(The task)
Output, please, exactly those lines of the listing that come before the line with "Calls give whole", along with that line itself.

# # # # # # #

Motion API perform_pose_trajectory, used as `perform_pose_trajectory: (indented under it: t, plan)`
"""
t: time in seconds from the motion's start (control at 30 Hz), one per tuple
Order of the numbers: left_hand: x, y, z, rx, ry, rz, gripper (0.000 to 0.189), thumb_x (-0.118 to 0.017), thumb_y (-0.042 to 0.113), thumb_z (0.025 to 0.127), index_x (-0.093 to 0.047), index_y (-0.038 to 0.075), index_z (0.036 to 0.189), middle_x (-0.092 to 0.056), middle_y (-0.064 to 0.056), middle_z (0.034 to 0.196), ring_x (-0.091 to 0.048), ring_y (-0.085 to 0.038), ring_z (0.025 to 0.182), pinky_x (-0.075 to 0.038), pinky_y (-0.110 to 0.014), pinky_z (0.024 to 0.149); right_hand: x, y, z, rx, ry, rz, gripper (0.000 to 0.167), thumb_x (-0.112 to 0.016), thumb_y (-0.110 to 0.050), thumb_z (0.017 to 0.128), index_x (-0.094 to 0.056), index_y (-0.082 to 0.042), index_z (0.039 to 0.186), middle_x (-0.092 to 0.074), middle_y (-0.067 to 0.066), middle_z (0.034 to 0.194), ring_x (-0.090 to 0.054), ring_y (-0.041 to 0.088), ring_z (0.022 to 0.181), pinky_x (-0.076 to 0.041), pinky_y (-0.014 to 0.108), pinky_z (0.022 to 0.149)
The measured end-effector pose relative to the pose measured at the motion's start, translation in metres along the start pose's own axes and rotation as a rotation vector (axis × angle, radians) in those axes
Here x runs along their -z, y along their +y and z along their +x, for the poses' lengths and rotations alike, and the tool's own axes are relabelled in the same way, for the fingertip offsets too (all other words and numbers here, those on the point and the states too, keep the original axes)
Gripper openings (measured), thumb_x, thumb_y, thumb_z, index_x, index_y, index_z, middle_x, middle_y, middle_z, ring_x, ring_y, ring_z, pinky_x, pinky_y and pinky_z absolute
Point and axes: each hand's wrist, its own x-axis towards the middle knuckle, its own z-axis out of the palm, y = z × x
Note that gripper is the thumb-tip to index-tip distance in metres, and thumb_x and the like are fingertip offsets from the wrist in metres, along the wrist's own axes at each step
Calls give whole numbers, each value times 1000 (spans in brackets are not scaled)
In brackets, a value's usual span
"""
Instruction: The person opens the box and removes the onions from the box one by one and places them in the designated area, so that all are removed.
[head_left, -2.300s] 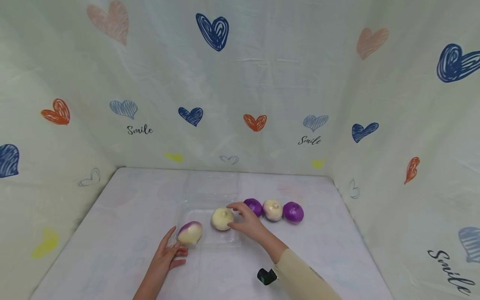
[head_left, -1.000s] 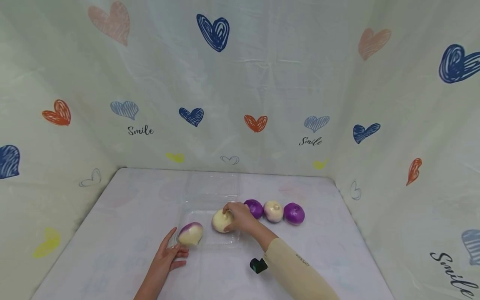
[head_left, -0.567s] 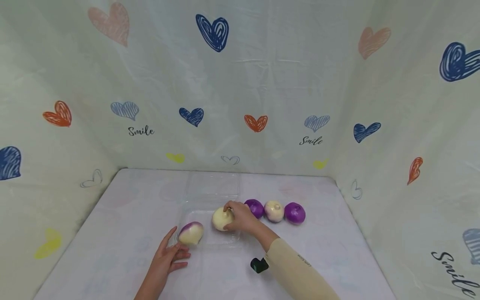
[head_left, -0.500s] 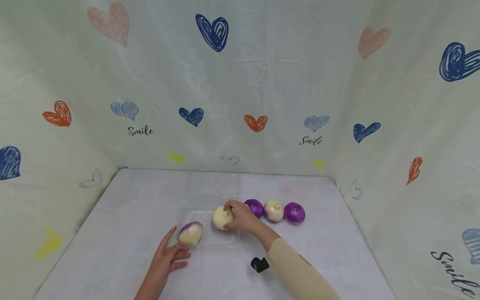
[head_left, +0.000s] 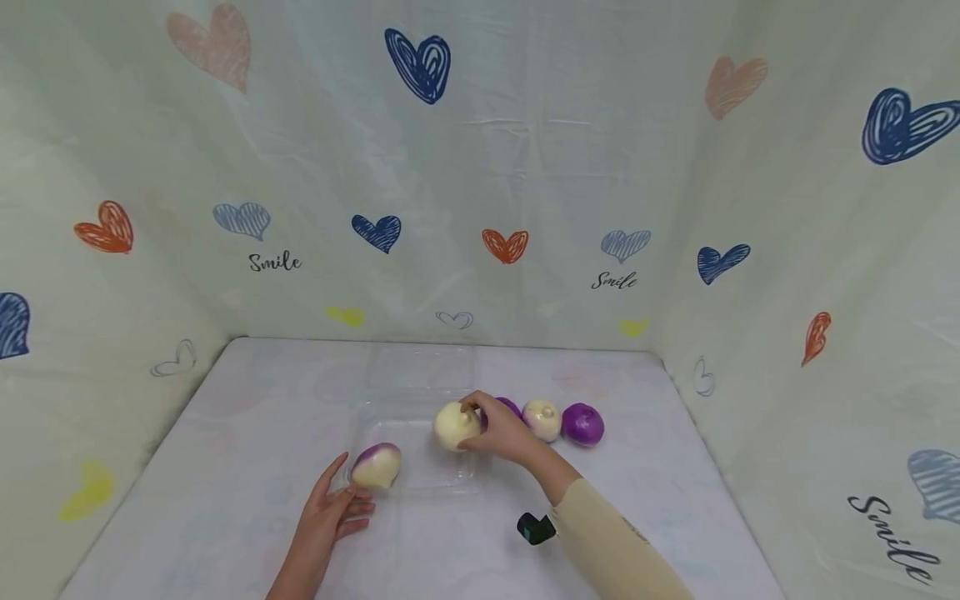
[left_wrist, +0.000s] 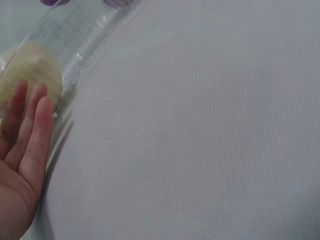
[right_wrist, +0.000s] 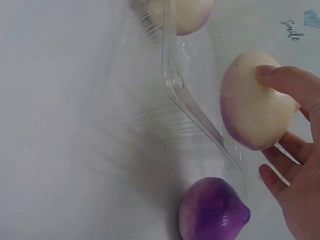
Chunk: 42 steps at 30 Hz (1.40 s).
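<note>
My right hand [head_left: 508, 432] grips a cream-coloured turnip [head_left: 452, 428] between thumb and fingers. In the right wrist view this turnip [right_wrist: 250, 107], purple on one side, appears raised beside the rim of a clear plastic container [right_wrist: 192, 115]. A second cream and purple turnip [head_left: 378, 467] sits in the container's front left corner. My left hand [head_left: 318, 521] lies at that corner with extended fingers. In the left wrist view the fingers [left_wrist: 42, 125] reach along the container's wall, in front of the turnip [left_wrist: 42, 65]; whether they touch the wall I cannot tell.
Right of the container stand a partly hidden purple turnip [head_left: 510, 407], a cream turnip [head_left: 542, 420] and another purple turnip [head_left: 582, 425] in a row. The container's clear lid [head_left: 420, 367] lies folded back. A small black device [head_left: 535, 528] is at the right sleeve.
Earlier the right hand's fingers came round the cream turnip in the container. Now hand and turnip have shifted up and to the right. The left hand has stayed put.
</note>
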Motion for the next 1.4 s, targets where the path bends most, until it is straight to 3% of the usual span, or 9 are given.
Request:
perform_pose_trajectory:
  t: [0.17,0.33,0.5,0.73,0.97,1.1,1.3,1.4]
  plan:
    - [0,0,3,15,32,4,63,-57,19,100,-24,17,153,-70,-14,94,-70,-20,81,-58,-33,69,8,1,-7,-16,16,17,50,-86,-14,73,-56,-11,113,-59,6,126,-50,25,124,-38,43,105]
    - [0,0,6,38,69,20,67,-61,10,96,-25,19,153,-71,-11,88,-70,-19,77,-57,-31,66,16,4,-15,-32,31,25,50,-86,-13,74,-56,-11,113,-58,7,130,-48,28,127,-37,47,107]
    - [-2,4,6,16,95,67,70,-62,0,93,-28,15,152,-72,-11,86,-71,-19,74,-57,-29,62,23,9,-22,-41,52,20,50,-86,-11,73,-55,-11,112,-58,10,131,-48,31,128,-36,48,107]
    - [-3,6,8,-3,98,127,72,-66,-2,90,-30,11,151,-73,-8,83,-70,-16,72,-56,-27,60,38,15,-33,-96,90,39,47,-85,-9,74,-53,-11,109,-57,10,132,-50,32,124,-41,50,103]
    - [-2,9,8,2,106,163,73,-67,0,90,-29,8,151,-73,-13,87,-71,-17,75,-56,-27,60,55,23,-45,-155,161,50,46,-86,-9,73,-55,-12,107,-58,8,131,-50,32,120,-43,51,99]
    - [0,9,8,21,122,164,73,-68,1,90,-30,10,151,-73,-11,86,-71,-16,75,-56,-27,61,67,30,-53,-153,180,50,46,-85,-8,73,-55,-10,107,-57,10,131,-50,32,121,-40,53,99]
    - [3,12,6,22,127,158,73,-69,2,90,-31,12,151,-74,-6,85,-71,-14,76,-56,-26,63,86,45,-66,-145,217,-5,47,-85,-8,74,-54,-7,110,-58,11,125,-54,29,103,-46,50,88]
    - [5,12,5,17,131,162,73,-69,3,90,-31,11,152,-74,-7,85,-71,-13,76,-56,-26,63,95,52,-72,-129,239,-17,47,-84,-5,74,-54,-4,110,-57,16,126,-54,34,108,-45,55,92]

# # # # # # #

(Answer to this task)
Motion API perform_pose_trajectory, used as `perform_pose_trajectory: (indented under it: t, plan)`
"""
t: time in seconds from the motion's start (control at 30 Hz), one per tuple
Order of the numbers: left_hand: x, y, z, rx, ry, rz, gripper (0.000 to 0.189), thumb_x (-0.118 to 0.017), thumb_y (-0.042 to 0.113), thumb_z (0.025 to 0.127), index_x (-0.093 to 0.047), index_y (-0.038 to 0.075), index_z (0.036 to 0.189), middle_x (-0.092 to 0.056), middle_y (-0.064 to 0.056), middle_z (0.034 to 0.196), ring_x (-0.091 to 0.048), ring_y (-0.085 to 0.038), ring_z (0.025 to 0.182), pinky_x (-0.075 to 0.038), pinky_y (-0.110 to 0.014), pinky_z (0.024 to 0.149); right_hand: x, y, z, rx, ry, rz, gripper (0.000 to 0.167), thumb_x (-0.112 to 0.016), thumb_y (-0.110 to 0.050), thumb_z (0.017 to 0.128), index_x (-0.094 to 0.056), index_y (-0.082 to 0.042), index_z (0.039 to 0.186), middle_x (-0.092 to 0.074), middle_y (-0.067 to 0.066), middle_z (0.034 to 0.194), ring_x (-0.090 to 0.054), ring_y (-0.041 to 0.088), ring_z (0.022 to 0.181), pinky_x (-0.076 to 0.041), pinky_y (-0.014 to 0.108), pinky_z (0.022 to 0.149)
The measured end-effector pose relative to the pose measured at the motion's start, translation in metres along the start pose's own axes and rotation as a rotation vector (axis × angle, radians) in those axes
Here x runs along their -z, y along their +y and z along their +x, for the poses' lengths and rotations alike, and the tool's own axes are relabelled in the same way, for the fingertip offsets too (all other words and numbers here, those on the point and the states too, keep the original axes)
Gripper openings (measured), thumb_x, thumb_y, thumb_z, index_x, index_y, index_z, middle_x, middle_y, middle_z, ring_x, ring_y, ring_z, pinky_x, pinky_y and pinky_z absolute
Point and axes: each hand's wrist, its own x-axis towards the middle knuckle, its own z-axis out of the palm, y = z × x
Note that gripper is the thumb-tip to index-tip distance in metres, and thumb_x and the like are fingertip offsets from the wrist in metres, along the wrist's own axes at each step
Calls give whole numbers, each value times 1000 (spans in brackets are not scaled)

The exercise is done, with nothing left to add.